> _DIRECTIONS FOR THIS TASK_: Once you reach the line containing "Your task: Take", copy it and every line after it exactly, through the end of the data below.

> _GIVEN MATERIAL_:
________________
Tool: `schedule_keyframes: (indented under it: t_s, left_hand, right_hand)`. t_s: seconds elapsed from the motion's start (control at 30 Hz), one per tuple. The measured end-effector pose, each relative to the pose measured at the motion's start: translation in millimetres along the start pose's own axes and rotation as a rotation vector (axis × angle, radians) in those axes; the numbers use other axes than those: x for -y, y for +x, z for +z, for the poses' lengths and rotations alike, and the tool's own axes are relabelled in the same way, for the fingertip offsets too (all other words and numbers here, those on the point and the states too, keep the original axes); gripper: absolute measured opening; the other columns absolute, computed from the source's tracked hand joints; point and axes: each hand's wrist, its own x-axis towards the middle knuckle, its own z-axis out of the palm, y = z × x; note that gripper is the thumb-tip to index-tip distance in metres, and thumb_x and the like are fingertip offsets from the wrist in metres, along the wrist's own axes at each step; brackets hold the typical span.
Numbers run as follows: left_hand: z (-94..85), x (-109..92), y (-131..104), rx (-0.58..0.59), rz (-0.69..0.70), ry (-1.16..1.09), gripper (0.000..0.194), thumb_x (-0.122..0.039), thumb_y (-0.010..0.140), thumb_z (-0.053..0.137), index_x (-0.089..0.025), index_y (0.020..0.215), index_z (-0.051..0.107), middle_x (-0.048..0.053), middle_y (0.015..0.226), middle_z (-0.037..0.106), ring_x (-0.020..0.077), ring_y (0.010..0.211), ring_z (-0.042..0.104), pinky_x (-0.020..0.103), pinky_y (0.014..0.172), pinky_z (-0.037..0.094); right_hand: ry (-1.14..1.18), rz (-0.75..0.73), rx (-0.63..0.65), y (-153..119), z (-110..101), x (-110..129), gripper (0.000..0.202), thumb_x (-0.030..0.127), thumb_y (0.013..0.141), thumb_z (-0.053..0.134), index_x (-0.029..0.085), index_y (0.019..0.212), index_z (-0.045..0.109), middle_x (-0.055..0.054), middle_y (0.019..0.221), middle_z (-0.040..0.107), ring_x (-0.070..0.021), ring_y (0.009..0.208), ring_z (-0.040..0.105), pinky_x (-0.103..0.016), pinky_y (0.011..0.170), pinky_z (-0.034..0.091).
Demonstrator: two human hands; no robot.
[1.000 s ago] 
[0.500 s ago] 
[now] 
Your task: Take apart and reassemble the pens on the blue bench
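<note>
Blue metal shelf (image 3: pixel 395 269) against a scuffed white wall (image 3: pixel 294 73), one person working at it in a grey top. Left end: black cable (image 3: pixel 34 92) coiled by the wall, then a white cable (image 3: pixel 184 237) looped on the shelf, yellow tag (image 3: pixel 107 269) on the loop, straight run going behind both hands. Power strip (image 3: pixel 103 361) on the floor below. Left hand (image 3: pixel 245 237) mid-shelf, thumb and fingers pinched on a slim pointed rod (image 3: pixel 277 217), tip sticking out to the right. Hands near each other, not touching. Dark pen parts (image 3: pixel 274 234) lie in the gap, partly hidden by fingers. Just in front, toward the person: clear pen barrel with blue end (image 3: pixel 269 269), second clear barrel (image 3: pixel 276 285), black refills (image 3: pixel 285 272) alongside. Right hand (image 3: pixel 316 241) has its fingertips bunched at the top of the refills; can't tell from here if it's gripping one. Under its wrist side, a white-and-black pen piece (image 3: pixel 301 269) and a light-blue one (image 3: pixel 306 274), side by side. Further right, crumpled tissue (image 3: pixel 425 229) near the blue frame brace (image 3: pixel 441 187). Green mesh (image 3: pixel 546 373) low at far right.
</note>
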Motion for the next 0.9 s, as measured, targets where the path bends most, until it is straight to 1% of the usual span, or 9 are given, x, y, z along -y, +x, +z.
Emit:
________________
> _ANSWER_:
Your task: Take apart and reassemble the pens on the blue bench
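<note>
Blue metal shelf (image 3: pixel 395 269) against a scuffed white wall (image 3: pixel 294 73), one person working at it in a grey top. Left end: black cable (image 3: pixel 34 92) coiled by the wall, then a white cable (image 3: pixel 184 237) looped on the shelf, yellow tag (image 3: pixel 107 269) on the loop, straight run going behind both hands. Power strip (image 3: pixel 103 361) on the floor below. Left hand (image 3: pixel 245 237) mid-shelf, thumb and fingers pinched on a slim pointed rod (image 3: pixel 277 217), tip sticking out to the right. Hands near each other, not touching. Dark pen parts (image 3: pixel 274 234) lie in the gap, partly hidden by fingers. Just in front, toward the person: clear pen barrel with blue end (image 3: pixel 269 269), second clear barrel (image 3: pixel 276 285), black refills (image 3: pixel 285 272) alongside. Right hand (image 3: pixel 316 241) has its fingertips bunched at the top of the refills; can't tell from here if it's gripping one. Under its wrist side, a white-and-black pen piece (image 3: pixel 301 269) and a light-blue one (image 3: pixel 306 274), side by side. Further right, crumpled tissue (image 3: pixel 425 229) near the blue frame brace (image 3: pixel 441 187). Green mesh (image 3: pixel 546 373) low at far right.
</note>
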Motion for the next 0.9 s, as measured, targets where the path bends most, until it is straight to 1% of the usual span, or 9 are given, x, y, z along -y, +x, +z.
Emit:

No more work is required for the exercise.